Nous avons collaboré avec la CNESST tout au long de l’enquête et nous continuons de le faire, assure l'entreprise. Nous travaillons également avec des experts en la matière et avons mis en place les mesures correctives requises.

Chronologie détaillée des événements

Le rapport obtenu par Radio-Canada permet d’en apprendre plus sur la séquence des « événements évitables ». Les travaux de remplacement d’une conduite d’aspiration en acier commencent le 15 avril. Le lendemain, du meulage et de la soudure se poursuivent dans le secteur du compacteur à copeaux de la fonderie.

Le matin de l’explosion, après la délivrance des permis de travail et de feu, un soudeur commence à travailler alors qu’un collègue aperçoit un point rouge. Il tente d’éteindre l’incendie avec un extincteur. Rapidement, les deux travailleurs évacuent le secteur pendant que le service de prévention des incendies se rend à la fonderie.

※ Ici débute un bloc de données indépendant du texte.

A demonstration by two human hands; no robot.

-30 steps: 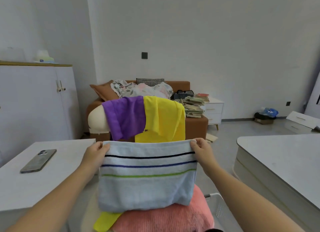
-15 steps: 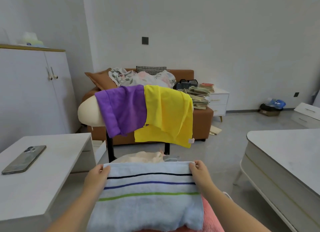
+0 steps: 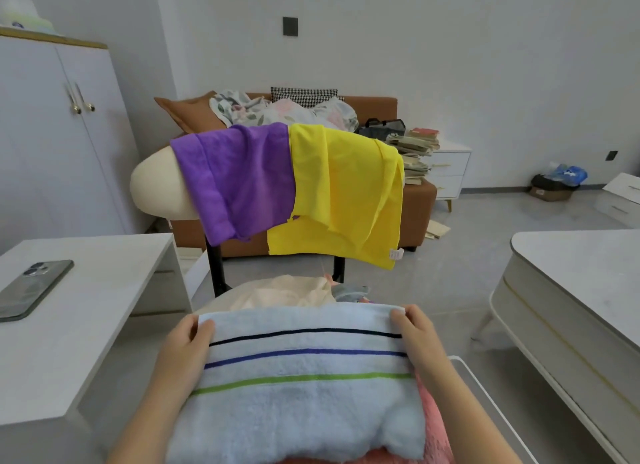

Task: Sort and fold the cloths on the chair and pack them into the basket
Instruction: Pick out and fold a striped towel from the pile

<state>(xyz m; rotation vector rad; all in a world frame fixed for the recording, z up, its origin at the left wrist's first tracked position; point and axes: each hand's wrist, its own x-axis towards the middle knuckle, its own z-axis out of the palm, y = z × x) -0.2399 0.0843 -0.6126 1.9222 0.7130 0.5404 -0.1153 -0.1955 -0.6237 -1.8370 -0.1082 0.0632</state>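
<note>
A folded light-blue towel (image 3: 304,394) with black, blue and green stripes lies low in front of me on a pink cloth (image 3: 434,425). My left hand (image 3: 187,342) pinches its far left corner and my right hand (image 3: 415,332) pinches its far right corner. The white basket rim (image 3: 485,397) shows at the right of the pile. A purple cloth (image 3: 239,183) and a yellow cloth (image 3: 346,193) hang over the cream chair back (image 3: 156,189). A cream cloth (image 3: 287,293) lies on the chair seat.
A white table with a phone (image 3: 33,290) on it stands to my left. A grey-topped table (image 3: 581,290) is on the right. Behind the chair are a brown sofa (image 3: 415,200) with bedding, a nightstand stacked with books (image 3: 415,148), and a white cabinet (image 3: 52,134) at far left.
Both hands have lowered the striped towel from hanging upright in the air down onto the pink cloth. My view has tilted down and closer to the chair.
</note>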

La première explosion est survenue à l’intérieur du secteur du compacteur. Les travailleurs et les pompiers ont évacué le bâtiment moins de dix secondes avant la deuxième explosion qui provoque l’effondrement des murs.

Aucun employé-cadre n’a été blessé. Les travailleurs en lock-out à l’extérieur de l’usine sont alors témoins de l’incendie.

Des sanctions pour Alcoa ?

L’inspecteur de la CNESST rappelle à Alcoa dans son rapport qu’elle doit se conformer à ses exigences en apportant des correctifs dans un délai prescrit sans quoi la compagnie s’expose à des sanctions tel que prévu par la Loi sur la santé et la sécurité du travail.